These Are 5 Things You Should Know About Hearing Loss

Hearing loss can be scary. Like eyesight, your hearing is an essential part of how you communicate with others. Many individuals live full, complex lives with absolutely no hearing at all. However, it can be challenging for someone who has heard clearly their whole lives to start losing this natural ability.

If you or someone you love is experiencing difficulty with hearing, it’s important to seek professional treatment as soon as possible. Hearing loss is more common than you may think and can happen to young adults as well as seniors. Fortunately, there are good treatment options available to help protect your hearing. Here are five things you should know about hearing loss.

1. It Affects All Ages

Yes, hearing loss can be a natural part of aging. However, many young people and even children also experience hearing loss. For example, two in every 1000 kids born in America come out of the womb with some form of hearing loss. In addition, one in every eight Americans over twelve has some level of hearing loss in both ears. 

Men are more likely than women to be affected by hearing loss. Statistically, older adults tend to experience the most hearing loss between the ages of 60-69. However, it is possible to lose hearing function much earlier in life. Even very healthy individuals can experience hearing loss. If you realize you’re having trouble hearing normal sounds, you should talk to a doctor as soon as you can.

2. It’s a Spectrum

Most audiologists classify hearing on a spectrum from mild to profound hearing loss. Individuals with mild hearing loss may struggle to hear whispers and soft sounds. Moderate hearing loss means that you may have difficulty understanding speech at a normal volume. Nearing the other end of the spectrum, people with severe hearing loss can only hear loud sounds clearly.

Profound hearing loss is close to deafness on the hearing spectrum. Individuals at this point will only be able to hear very loud sounds and won’t understand normal conversation. Regardless of the cause of your hearing loss, it’s always wise to get treatment as soon as you notice trouble with your hearing. Your doctor can objectively test your hearing levels and determine how poor your hearing is. Then, they can proscribe the appropriate treatment.

3. It Can Be Treated

The earlier you address hearing loss, the more likely it is that you can prevent further damage to your hearing. People who wear hearing aids are often able to preserve their present state of hearing. The cause of hearing loss can vary widely, from too much wax in your ear to strong medication or exposure to loud noise. There are two main types of hearing loss: conductive and sensorineural hearing loss.

Conductive hearing loss is when something blocks or impedes the progress of sound into your ear. This could be swelling, hard earwax or a damaged eardrum. Most often, conductive hearing loss can be reversed. Sensorineural hearing loss happens when the inner parts of your ear or brain are damaged. This damage is generally not reversible, but your hearing may still improve with auditory aids. 

4. It Affects Mental Health

In addition to affecting your physical function, hearing loss can also negatively impact your mental health. That’s one of the reasons it’s so important to seek treatment as soon as you notice a problem. People with poor hearing may struggle to engage with others because communication is difficult for them. This can lead to feelings of frustration, low self-confidence and loneliness.

Hearing loss has also been connected with dementia. Listening to sound stimulates your brain and keeps it working constantly. When adults lose their hearing, they lose this stimulation as well as their connection with others. Hearing aids can help to slow the effects of dementia by keeping adults engaged with the world around them. Activity and stimulation can be challenging withoua t good hearing.

5. It May Be a Symptom

In some cases, issues with your hearing may be a sign that you have an underlying problem. For example, some individuals who are developing diabetes may have trouble with their hearing. This isn’t always the case, but there is a clear connection for some patients. Some scientists believe this is connected to issues with blood pressure.

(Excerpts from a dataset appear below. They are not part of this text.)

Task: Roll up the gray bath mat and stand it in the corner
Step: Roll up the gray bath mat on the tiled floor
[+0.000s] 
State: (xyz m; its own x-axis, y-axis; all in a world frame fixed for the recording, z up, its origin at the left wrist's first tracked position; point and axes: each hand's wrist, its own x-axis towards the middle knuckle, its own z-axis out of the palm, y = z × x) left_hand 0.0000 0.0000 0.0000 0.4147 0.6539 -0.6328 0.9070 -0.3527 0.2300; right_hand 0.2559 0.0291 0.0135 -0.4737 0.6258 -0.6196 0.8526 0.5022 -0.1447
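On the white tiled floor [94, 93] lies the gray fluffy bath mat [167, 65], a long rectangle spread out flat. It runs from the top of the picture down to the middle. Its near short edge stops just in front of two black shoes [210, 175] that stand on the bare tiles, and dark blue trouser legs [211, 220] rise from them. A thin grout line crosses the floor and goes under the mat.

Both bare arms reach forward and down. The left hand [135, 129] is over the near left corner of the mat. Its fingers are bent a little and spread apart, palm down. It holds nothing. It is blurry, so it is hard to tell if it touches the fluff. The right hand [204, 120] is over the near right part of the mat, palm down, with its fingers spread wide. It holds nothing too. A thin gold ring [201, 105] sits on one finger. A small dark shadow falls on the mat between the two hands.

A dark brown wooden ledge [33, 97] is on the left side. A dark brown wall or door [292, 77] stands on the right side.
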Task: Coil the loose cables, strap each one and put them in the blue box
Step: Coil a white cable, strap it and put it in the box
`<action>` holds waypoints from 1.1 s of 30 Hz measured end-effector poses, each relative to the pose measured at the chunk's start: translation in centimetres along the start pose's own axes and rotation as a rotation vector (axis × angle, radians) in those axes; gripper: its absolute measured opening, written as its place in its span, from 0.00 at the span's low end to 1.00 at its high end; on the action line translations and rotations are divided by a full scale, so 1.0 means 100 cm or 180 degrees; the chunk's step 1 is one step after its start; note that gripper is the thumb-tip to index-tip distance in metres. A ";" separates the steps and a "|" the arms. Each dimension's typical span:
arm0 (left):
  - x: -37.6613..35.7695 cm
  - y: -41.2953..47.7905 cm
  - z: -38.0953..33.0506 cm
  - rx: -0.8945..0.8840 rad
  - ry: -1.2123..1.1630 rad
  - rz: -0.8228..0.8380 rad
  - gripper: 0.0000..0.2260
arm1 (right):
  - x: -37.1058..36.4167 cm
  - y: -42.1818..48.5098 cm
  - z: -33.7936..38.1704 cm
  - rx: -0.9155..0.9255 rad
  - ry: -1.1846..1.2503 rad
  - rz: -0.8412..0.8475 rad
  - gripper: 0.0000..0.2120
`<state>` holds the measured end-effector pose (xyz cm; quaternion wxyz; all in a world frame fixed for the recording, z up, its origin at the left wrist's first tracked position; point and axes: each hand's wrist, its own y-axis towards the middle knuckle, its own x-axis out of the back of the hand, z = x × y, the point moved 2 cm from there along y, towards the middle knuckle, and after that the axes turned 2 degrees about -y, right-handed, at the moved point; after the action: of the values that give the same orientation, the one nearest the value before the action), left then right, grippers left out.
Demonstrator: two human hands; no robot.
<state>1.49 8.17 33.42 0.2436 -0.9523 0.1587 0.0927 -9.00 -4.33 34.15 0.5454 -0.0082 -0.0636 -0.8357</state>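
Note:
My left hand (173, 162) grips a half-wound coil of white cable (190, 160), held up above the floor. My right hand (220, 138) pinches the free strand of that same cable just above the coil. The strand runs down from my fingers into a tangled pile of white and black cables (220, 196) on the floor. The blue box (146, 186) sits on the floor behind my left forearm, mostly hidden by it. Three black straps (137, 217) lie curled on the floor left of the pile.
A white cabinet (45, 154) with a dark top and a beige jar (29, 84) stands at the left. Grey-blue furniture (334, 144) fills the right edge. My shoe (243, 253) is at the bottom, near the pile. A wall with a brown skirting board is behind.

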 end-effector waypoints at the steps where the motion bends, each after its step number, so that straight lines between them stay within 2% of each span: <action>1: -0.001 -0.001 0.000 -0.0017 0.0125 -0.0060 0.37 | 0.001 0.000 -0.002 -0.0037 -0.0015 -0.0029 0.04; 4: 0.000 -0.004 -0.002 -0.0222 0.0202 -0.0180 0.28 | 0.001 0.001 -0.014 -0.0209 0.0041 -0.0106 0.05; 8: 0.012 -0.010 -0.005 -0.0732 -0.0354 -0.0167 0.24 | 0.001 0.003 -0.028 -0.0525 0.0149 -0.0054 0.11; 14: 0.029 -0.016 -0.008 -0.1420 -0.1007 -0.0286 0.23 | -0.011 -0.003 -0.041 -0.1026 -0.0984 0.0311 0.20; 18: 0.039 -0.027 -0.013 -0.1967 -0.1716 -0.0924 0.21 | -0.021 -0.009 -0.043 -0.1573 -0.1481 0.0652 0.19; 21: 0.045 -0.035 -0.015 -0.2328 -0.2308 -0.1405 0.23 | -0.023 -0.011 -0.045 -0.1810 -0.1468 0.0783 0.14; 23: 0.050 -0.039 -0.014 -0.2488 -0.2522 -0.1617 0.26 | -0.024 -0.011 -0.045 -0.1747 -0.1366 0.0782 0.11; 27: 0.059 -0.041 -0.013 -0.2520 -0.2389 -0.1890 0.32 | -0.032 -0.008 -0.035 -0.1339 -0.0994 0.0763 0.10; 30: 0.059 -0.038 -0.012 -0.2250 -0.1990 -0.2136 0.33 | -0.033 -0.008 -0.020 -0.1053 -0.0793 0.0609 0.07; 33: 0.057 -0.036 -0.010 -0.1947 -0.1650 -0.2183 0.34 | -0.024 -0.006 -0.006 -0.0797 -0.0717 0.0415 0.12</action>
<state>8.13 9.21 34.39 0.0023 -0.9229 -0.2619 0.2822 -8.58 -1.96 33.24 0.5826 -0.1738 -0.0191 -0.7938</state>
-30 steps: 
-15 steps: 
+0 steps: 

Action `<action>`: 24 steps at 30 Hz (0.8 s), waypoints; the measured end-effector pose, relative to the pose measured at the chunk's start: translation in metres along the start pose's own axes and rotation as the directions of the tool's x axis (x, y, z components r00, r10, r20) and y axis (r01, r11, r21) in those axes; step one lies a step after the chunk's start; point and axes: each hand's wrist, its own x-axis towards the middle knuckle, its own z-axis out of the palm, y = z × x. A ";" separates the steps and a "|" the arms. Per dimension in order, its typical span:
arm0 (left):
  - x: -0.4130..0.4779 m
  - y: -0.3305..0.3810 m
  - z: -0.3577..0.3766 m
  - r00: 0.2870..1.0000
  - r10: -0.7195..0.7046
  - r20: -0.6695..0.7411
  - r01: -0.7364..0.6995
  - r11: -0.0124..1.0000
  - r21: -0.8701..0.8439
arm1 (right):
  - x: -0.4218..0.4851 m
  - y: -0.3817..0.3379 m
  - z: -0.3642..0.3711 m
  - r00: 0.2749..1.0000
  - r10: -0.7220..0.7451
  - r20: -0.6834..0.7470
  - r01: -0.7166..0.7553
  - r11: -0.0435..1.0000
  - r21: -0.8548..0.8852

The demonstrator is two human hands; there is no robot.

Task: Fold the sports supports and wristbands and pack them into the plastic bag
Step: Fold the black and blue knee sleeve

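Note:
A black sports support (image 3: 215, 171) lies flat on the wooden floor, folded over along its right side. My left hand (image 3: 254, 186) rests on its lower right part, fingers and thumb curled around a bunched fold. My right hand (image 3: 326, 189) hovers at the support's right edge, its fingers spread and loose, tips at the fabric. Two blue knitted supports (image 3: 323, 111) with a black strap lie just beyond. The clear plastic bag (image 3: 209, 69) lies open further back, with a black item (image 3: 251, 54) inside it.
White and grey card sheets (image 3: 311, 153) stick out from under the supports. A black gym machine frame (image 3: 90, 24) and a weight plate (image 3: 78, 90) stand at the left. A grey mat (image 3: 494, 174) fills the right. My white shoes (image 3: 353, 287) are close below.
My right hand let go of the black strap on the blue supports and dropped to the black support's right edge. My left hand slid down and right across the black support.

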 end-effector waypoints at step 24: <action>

Tinnitus, or a ringing in your ears, can be caused by high blood pressure or allergies. However, you can also experience tinnitus if there’s too much wax in your ears. Your body is a fine-tuned machine and hearing loss can result for many different reasons. If you experience a sudden loss of hearing, it’s important to seek medical help immediately. Your doctor will be able to help you discover the cause and find appropriate treatment.

Hearing Loud and Clear

Sound is an essential part of how you communicate and engage with the world around you. Unfortunately, Americans of all ages experience hearing loss. Although hearing loss can start at an early age, most people don’t experience a significant loss of hearing until they get older. Hearing loss can occur from a blockage in your ear or internal sensorineural damage.

If you notice that you’re having trouble hearing normal sounds, it’s important to get your hearing checked. Most forms of hearing loss can be successfully treated so you can retain the rest of your hearing and stay connected to the world around you. Caring for your hearing is important for both your mental and physical well-being.